Hands and other executives said at the SuperReturn conference in Munich yesterday they expected banks to cut back on loans to buyout firms for 18 to 24 months as they attempt to syndicate the $200 billion of unsyndicated leveraged buyout debt, according to the FT.
Hands said sovereign wealth fund the Abu Dhabi Investment Authority “will effectively replace Wall Street”.
Other executives believed alternative sources of capital would also be available.

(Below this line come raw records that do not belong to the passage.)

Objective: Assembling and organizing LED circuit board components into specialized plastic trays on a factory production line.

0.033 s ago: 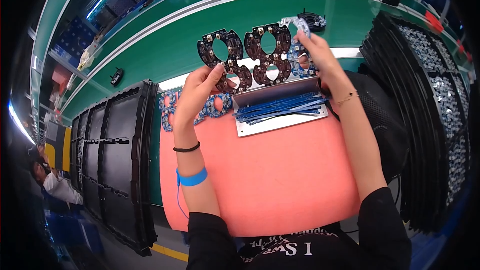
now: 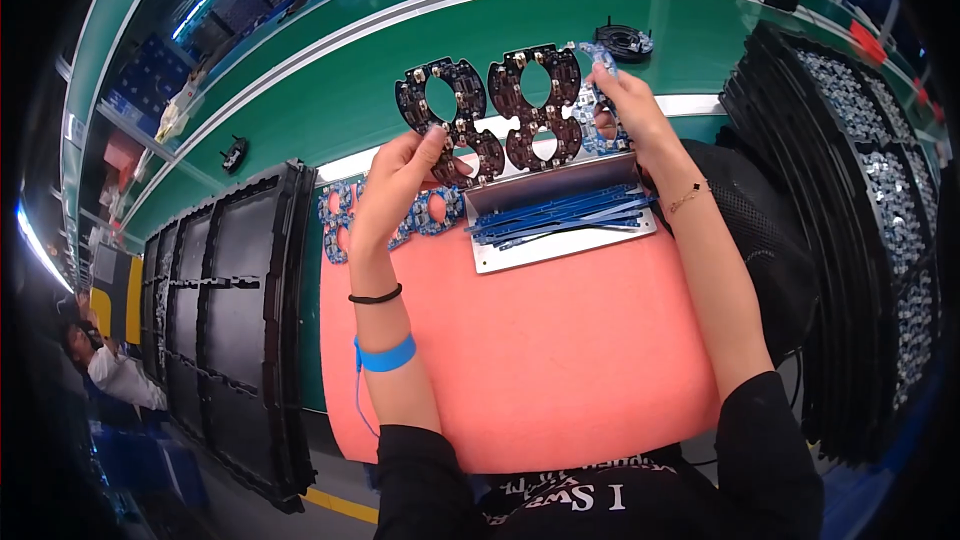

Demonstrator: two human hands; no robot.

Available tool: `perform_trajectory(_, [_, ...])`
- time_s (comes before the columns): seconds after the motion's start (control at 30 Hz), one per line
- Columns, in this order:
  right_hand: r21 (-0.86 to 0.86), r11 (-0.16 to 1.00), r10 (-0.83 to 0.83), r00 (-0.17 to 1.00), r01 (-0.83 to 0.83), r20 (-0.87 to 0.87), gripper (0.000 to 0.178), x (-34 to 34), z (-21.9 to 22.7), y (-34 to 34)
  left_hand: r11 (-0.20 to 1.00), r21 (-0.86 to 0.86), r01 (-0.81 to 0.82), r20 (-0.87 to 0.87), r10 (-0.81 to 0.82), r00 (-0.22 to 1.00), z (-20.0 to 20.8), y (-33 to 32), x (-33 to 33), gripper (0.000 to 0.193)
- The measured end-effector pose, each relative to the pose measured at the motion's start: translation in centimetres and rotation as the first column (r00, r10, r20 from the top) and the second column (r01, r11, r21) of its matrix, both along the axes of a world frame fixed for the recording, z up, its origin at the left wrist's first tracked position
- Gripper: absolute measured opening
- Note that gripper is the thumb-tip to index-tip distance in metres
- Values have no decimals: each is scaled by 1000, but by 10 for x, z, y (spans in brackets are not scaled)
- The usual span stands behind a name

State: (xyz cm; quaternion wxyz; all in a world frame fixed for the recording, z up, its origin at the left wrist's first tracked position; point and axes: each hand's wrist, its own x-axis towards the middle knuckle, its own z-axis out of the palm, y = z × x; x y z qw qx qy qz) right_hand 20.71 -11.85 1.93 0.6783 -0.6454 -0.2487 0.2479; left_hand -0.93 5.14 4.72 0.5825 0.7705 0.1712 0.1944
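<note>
My left hand [image 2: 400, 172] grips the lower part of a dark ring-shaped circuit board [image 2: 466, 90], its thumb pressed on the face. Beside that stands a second dark circuit board [image 2: 513, 97], shaped like a figure eight. My right hand [image 2: 636, 105] is closed on a blue circuit board [image 2: 598, 58], thumb on its upper edge; its fingers are partly hidden behind. Below the boards sits a metal holder [image 2: 560, 252] with a pile of thin blue strips [image 2: 560, 217]. Several blue ring-shaped boards [image 2: 436, 210] lie left of it, partly covered by my left forearm.
A pink mat [image 2: 540, 360] covers the near bench. Stacked black trays [image 2: 235, 310] stand at left; more trays filled with boards [image 2: 850, 190] rise at right. A coiled black cable [image 2: 625, 42] lies on the green bench top. A blue wrist strap [image 2: 386, 354] trails a cord.
My right hand has shifted slightly, and the upper end of the blue board has swung inward and down. The left hand stays almost still on the dark board.
</note>
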Motion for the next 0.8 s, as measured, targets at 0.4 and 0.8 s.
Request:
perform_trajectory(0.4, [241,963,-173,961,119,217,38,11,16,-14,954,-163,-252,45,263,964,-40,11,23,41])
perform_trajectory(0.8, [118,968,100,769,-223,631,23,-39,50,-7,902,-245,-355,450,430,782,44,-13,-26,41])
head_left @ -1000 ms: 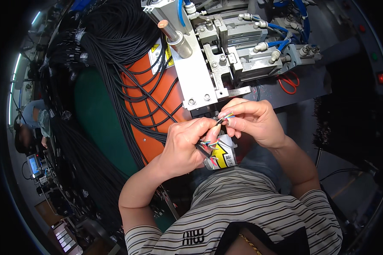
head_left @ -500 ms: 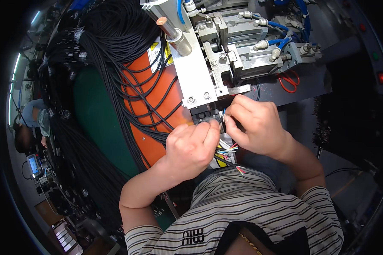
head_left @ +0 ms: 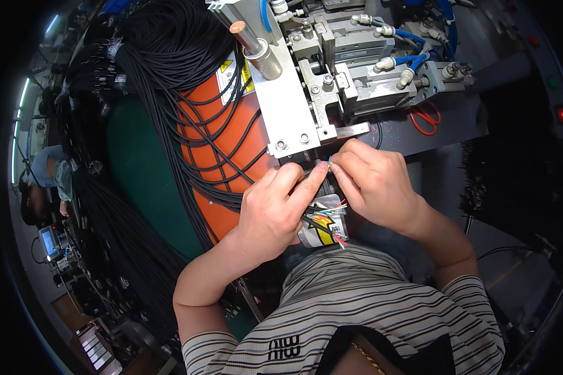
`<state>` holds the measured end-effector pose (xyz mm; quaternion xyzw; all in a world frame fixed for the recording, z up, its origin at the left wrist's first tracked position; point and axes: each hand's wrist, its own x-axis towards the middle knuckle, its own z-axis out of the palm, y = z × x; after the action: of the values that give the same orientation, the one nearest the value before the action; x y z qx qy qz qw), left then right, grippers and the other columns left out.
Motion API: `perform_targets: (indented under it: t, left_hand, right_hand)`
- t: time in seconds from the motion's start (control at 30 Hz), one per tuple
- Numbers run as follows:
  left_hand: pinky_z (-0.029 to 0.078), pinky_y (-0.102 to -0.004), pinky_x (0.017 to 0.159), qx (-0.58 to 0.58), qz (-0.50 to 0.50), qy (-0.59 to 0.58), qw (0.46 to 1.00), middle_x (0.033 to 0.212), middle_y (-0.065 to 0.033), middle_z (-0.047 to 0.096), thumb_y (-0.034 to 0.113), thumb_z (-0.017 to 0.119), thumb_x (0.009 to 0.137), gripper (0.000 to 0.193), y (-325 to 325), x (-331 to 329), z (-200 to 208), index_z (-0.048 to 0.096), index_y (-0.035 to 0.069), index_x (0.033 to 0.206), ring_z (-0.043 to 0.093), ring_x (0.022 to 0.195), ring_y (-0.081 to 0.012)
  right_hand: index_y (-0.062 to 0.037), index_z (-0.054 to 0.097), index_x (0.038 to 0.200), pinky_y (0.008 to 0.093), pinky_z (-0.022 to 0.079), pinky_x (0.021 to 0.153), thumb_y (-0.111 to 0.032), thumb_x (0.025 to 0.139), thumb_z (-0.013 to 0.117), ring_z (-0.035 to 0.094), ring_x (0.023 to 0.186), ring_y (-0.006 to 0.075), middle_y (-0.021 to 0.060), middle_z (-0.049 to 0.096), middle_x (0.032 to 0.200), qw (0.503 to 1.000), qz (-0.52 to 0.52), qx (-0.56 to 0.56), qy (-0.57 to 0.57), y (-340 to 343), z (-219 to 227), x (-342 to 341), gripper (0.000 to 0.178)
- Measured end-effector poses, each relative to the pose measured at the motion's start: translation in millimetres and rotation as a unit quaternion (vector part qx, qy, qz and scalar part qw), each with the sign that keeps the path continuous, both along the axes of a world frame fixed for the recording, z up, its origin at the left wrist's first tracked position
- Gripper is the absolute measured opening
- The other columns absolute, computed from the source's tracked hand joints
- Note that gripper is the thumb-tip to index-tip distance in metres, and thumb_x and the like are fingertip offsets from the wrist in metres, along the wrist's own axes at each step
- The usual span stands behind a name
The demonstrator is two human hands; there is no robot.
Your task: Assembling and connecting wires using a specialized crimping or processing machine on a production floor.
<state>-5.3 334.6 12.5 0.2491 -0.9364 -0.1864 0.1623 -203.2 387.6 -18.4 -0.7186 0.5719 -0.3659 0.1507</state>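
Two pinches nearly meet mid-view: the right hand [head_left: 374, 182] closes its fingertips on thin coloured wires [head_left: 329, 163], while the left hand [head_left: 270, 211], at their 8 o'clock, curls over black cable ends [head_left: 319, 227] that splay toward 4 o'clock, apparently tucked aside to free its index finger. I judge both work close for steadiness, just below the metal fixture [head_left: 286, 103] at 12 o'clock; long cables [head_left: 201, 134] cross the orange counter [head_left: 222, 220] from 10 o'clock, seemingly leaving slack.
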Motion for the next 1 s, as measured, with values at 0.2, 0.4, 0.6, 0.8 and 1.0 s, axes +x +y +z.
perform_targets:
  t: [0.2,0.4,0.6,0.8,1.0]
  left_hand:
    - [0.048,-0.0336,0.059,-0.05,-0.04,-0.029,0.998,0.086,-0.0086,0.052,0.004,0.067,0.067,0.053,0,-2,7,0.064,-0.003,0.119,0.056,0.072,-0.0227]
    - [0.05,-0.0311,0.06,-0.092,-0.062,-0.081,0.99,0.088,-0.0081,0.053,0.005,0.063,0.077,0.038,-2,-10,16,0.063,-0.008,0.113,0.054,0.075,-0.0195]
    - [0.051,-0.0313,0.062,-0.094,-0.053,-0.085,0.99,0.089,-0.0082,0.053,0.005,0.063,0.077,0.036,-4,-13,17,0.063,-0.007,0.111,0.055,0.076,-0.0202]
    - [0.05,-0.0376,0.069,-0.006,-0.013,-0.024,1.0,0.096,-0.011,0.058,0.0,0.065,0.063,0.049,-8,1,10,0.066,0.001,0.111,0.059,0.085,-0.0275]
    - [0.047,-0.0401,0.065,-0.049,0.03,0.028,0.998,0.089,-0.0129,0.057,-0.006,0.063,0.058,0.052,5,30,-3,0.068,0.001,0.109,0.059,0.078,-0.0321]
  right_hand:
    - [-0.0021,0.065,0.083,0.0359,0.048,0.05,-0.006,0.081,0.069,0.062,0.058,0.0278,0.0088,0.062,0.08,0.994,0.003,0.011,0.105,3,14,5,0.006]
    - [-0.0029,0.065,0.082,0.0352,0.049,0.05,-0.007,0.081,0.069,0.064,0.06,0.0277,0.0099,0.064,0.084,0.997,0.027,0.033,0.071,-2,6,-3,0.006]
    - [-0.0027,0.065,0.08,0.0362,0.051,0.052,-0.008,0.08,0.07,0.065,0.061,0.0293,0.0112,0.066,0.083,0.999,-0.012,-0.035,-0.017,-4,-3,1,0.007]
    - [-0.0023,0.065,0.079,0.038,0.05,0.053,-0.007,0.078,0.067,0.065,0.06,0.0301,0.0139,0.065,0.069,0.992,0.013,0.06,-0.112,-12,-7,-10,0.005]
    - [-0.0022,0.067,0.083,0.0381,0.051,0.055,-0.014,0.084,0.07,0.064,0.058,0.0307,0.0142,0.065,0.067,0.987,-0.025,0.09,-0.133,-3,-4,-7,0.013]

David Rubenstein said: “One thing you can say about business is whenever there is a vacuum, people go in to fill it.” He said he expected to see more alternative debt financing from sovereign funds, public pension funds, hedge funds and mutual funds.
David Bonderman, head of TPG Capital, said: “Banks have become a much less important provider of debt, less so in Europe, but notably in the US.” Bonderman said less than 20 percent of US leveraged buyout debt was held by banks.
But Rubenstein also said he believed banks would come back and alternative investors would be edged out by the banks providing cheaper debt. “I don't think you'll see them in this for the long term, as the returns are not attractive enough.”
Mark Spinner, head of private equity at UK law firm Eversheds said in a statement: “The availability of sovereign wealth funds and other alternative debt sources, particularly from the Middle East, is only the tip of the iceberg.” He said Middle Eastern investors are expanding generally far beyond infrastructure and real estate to buy in the still active buyout mid-market.